DATASET RECORDS —
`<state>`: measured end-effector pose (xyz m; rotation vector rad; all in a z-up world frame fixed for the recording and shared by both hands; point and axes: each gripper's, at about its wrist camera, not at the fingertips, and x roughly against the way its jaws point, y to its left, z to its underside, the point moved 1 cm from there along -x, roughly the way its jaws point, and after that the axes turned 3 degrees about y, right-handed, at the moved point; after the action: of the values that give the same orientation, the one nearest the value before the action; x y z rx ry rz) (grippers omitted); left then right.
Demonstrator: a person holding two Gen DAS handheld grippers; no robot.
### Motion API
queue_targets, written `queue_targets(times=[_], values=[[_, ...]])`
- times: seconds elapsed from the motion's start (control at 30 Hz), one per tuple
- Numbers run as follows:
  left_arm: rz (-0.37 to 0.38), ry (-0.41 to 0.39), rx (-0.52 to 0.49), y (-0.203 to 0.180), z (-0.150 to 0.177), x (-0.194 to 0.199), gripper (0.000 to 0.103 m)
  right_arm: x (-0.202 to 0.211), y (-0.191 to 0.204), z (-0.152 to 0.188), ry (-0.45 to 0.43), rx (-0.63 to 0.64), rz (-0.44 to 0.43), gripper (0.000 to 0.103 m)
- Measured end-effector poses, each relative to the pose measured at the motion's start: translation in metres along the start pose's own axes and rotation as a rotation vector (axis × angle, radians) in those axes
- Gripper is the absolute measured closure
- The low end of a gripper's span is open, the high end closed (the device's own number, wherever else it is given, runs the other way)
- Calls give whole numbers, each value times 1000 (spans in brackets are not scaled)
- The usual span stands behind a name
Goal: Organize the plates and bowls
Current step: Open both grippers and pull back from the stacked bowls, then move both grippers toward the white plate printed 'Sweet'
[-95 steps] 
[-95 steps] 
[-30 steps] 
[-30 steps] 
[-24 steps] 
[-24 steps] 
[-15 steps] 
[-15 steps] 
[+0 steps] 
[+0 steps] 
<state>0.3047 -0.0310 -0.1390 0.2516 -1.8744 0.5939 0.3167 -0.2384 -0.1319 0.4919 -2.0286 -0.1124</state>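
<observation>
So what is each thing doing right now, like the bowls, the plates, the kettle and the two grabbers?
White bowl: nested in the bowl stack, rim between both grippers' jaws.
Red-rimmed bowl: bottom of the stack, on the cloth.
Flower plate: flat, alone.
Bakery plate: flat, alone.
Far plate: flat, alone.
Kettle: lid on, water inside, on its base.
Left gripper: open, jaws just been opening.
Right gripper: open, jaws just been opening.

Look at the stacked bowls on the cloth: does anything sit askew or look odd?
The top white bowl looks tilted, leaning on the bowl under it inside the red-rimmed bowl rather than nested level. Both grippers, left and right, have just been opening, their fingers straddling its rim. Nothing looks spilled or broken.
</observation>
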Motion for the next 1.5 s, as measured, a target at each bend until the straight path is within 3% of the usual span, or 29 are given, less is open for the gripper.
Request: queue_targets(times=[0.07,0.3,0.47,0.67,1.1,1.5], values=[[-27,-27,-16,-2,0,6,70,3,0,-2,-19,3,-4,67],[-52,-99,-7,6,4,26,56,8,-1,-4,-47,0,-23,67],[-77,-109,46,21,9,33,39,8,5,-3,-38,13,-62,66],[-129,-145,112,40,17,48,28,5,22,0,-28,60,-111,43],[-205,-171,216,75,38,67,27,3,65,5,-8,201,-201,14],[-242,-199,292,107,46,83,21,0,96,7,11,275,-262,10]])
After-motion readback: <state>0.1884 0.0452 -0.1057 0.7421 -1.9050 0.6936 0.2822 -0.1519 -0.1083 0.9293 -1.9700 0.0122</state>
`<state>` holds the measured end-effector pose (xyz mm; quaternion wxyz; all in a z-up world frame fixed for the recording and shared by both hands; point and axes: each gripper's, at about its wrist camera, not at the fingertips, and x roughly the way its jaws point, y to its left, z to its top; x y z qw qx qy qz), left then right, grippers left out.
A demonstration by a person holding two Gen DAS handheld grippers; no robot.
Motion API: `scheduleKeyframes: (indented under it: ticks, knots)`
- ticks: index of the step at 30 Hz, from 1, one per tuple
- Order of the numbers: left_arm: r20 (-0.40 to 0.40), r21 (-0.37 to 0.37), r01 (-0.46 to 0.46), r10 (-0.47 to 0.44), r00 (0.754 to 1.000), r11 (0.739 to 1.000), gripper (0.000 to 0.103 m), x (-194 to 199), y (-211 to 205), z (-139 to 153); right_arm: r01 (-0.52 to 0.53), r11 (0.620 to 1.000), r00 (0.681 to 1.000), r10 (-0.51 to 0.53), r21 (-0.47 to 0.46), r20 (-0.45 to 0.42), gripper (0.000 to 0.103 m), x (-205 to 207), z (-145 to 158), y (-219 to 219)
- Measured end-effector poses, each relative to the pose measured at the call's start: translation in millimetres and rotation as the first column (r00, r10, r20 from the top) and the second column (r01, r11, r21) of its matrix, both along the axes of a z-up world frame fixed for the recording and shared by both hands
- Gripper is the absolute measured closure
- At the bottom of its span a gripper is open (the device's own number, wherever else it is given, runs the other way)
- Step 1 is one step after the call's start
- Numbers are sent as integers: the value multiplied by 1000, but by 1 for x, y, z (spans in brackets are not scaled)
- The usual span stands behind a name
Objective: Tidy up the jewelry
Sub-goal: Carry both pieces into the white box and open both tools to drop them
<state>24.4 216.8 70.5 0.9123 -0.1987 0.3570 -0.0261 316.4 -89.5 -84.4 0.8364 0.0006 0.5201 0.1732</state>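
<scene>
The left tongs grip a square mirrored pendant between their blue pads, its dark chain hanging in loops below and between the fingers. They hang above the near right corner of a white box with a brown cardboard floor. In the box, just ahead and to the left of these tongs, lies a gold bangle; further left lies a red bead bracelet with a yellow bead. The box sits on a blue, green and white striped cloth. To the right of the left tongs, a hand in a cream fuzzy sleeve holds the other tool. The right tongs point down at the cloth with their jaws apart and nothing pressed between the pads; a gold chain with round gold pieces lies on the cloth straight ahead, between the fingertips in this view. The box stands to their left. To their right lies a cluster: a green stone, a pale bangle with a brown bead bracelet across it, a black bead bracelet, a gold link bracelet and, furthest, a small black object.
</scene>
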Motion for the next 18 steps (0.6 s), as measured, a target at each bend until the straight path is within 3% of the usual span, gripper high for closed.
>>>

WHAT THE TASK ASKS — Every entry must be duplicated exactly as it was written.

TASK OUTPUT —
`<state>`: measured end-effector pose (xyz m; rotation vector rad; all in a z-up world frame fixed for the recording and shared by both hands; point and axes: each gripper's, at about its wrist camera, not at the fingertips, and x roughly against the way its jaws point, y to its left, z to its underside, the point moved 1 cm from there along -x, roughly the way its jaws point, and after that the axes turned 3 degrees about y, right-handed, at the moved point; after the action: of the values that give the same orientation, the one nearest the value before the action; x y z rx ry rz) (grippers omitted); left then right.
Demonstrator: a person holding two Gen DAS handheld grippers; no robot.
### Motion API
queue_targets, written `queue_targets(times=[_], values=[[_, ...]])`
- times: seconds elapsed from the motion's start (control at 30 Hz), one per tuple
- Numbers run as follows:
  left_arm: rz (-0.37 to 0.38), ry (-0.41 to 0.39), rx (-0.52 to 0.49), y (-0.203 to 0.180), z (-0.150 to 0.177), x (-0.194 to 0.199), gripper (0.000 to 0.103 m)
  right_arm: x (-0.202 to 0.211), y (-0.191 to 0.204), z (-0.152 to 0.188), ry (-0.45 to 0.43), rx (-0.63 to 0.64), rz (-0.44 to 0.43), gripper (0.000 to 0.103 m)
- Measured end-effector poses, each relative to the pose measured at the motion's start: translation in metres along the start pose's own axes and rotation as a rotation vector (axis × angle, radians) in those axes
- Gripper is the absolute measured closure
- The low end of a gripper's span is open, the high end closed (the device's own number, wherever else it is given, runs the other way)
- Calls give whole numbers, each value times 1000 (spans in brackets are not scaled)
- The usual span stands behind a name
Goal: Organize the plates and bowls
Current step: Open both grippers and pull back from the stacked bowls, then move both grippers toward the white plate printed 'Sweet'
[-95 steps] 
[-95 steps] 
[-30 steps] 
[-30 steps] 
[-24 steps] 
[-24 steps] 
[-15 steps] 
[-15 steps] 
[+0 steps] 
[+0 steps] 
<state>0.3047 -0.0310 -0.1390 0.2516 -1.8744 0.5939 0.3167 -0.2384 -0.1319 0.4919 -2.0286 -0.1124</state>
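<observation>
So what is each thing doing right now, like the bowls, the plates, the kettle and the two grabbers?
White bowl: nested in the bowl stack, rim between both grippers' jaws.
Red-rimmed bowl: bottom of the stack, on the cloth.
Flower plate: flat, alone.
Bakery plate: flat, alone.
Far plate: flat, alone.
Kettle: lid on, water inside, on its base.
Left gripper: open, jaws just been opening.
Right gripper: open, jaws just been opening.

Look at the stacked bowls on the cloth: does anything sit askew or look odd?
The top white bowl looks tilted, leaning on the bowl under it inside the red-rimmed bowl rather than nested level. Both grippers, left and right, have just been opening, their fingers straddling its rim. Nothing looks spilled or broken.
</observation>
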Motion for the next 1.5 s, as measured, a target at each bend until the straight path is within 3% of the usual span, or 29 are given, less is open for the gripper.
Request: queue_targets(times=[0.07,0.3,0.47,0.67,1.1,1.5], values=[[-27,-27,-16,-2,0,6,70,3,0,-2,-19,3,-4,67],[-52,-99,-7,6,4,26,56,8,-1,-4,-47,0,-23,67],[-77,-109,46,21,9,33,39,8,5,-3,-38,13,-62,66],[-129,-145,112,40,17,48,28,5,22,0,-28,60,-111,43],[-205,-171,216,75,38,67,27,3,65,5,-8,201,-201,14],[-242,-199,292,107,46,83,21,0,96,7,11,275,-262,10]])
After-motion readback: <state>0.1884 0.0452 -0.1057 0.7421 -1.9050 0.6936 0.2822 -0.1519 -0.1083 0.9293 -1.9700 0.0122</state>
`<state>` holds the measured end-effector pose (xyz mm; quaternion wxyz; all in a z-up world frame fixed for the recording and shared by both hands; point and axes: each gripper's, at about its wrist camera, not at the fingertips, and x roughly the way its jaws point, y to its left, z to its top; x y z qw qx qy qz), left then right, grippers left out.
A demonstration by a person holding two Gen DAS handheld grippers; no robot.
Motion API: `scheduleKeyframes: (indented under it: ticks, knots)`
- ticks: index of the step at 30 Hz, from 1, one per tuple
- Order of the numbers: left_arm: r20 (-0.40 to 0.40), r21 (-0.37 to 0.37), r01 (-0.46 to 0.46), r10 (-0.47 to 0.44), r00 (0.754 to 1.000), r11 (0.739 to 1.000), gripper (0.000 to 0.103 m), x (-194 to 199), y (-211 to 205), z (-139 to 153); right_arm: r01 (-0.52 to 0.53), r11 (0.620 to 1.000), r00 (0.681 to 1.000), r10 (-0.51 to 0.53), r21 (-0.47 to 0.46), r20 (-0.45 to 0.42), gripper (0.000 to 0.103 m), x (-205 to 207), z (-145 to 158), y (-219 to 219)
- Measured end-effector poses, each relative to the pose measured at the call's start: translation in millimetres and rotation as the first column (r00, r10, r20 from the top) and the second column (r01, r11, r21) of its matrix, both along the axes of a z-up world frame fixed for the recording and shared by both hands
- Gripper is the absolute measured closure
- At the bottom of its span a gripper is open (the device's own number, wherever else it is given, runs the other way)
- Step 1 is one step after the call's start
- Numbers are sent as integers: the value multiplied by 1000, but by 1 for x, y, z (spans in brackets are not scaled)
- The usual span stands behind a name
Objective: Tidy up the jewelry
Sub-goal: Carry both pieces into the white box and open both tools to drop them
<state>24.4 216.8 70.5 0.9123 -0.1987 0.3570 -0.0261 316.4 -89.5 -84.4 0.8364 0.0006 0.5201 0.1732</state>
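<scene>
The left tongs grip a square mirrored pendant between their blue pads, its dark chain hanging in loops below and between the fingers. They hang above the near right corner of a white box with a brown cardboard floor. In the box, just ahead and to the left of these tongs, lies a gold bangle; further left lies a red bead bracelet with a yellow bead. The box sits on a blue, green and white striped cloth. To the right of the left tongs, a hand in a cream fuzzy sleeve holds the other tool. The right tongs point down at the cloth with their jaws apart and nothing pressed between the pads; a gold chain with round gold pieces lies on the cloth straight ahead, between the fingertips in this view. The box stands to their left. To their right lies a cluster: a green stone, a pale bangle with a brown bead bracelet across it, a black bead bracelet, a gold link bracelet and, furthest, a small black object.
</scene>
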Motion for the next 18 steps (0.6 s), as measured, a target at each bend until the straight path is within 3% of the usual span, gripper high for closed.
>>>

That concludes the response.